Maya Vinokour in the LA Review of Books:
NEARLY 30 YEARS after the fall of the Soviet Union, Russian writers continue to channel the “Red Century” into vicious satire, bizarre fantasy, and dark prophecy. Just in time for the centennial of the Bolshevik Revolution, two major post-Soviet authors — Vladimir Sorokin and Victor Pelevin — have come out with new novels: Manaraga (Sorokin) and The Lamp of Methuselah, or the Cheka’s Final Battle with the Freemasons (Pelevin). Although both novels exhibit the postmodern stylistic flourishes that made their authors famous, they temper the skepticism toward metanarratives that is one of postmodernism’s defining features.
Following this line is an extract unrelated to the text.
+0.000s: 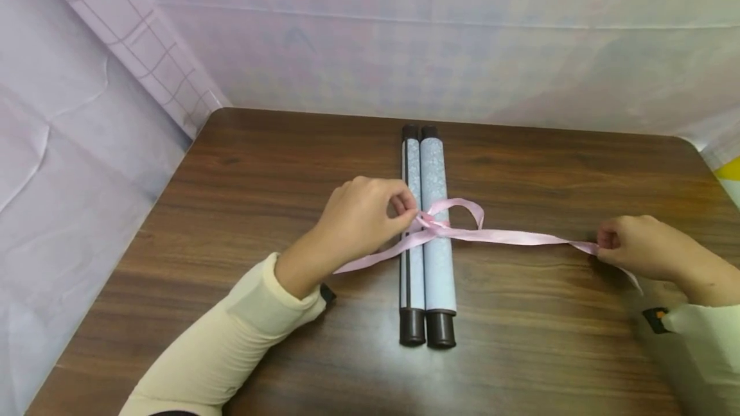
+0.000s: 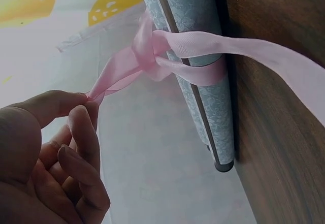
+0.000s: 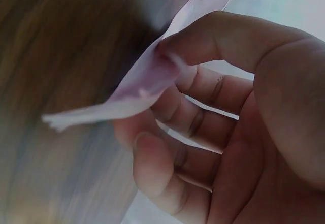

Indeed, both Sorokin and Pelevin embed their dystopian visions in that quintessential form of metanarrative: the conspiracy theory.
This post-postmodern turn in Russian fiction reflects recent cultural developments both inside and outside of Russia. Far from hastening the final collapse of narrative, social-media-fueled information overload and the discrediting of traditional sources of authority have given it new life. After decades of fragmentation, emotional detachment, and winking irony, conventional storytelling is back with a vengeance. It’s in your YouTube vlogs, inspiring you to follow the lives of internet strangers with earnest enthusiasm. It’s in your fiction, getting you to suspend your disbelief and feel something real for a change. And, of course, it’s in your politics, lurking behind every newly influential Breitbart headline.
In accordance with this trend, Sorokin and Pelevin center their novels on the life and death of all kinds of stories, from literary canons to state ideologies.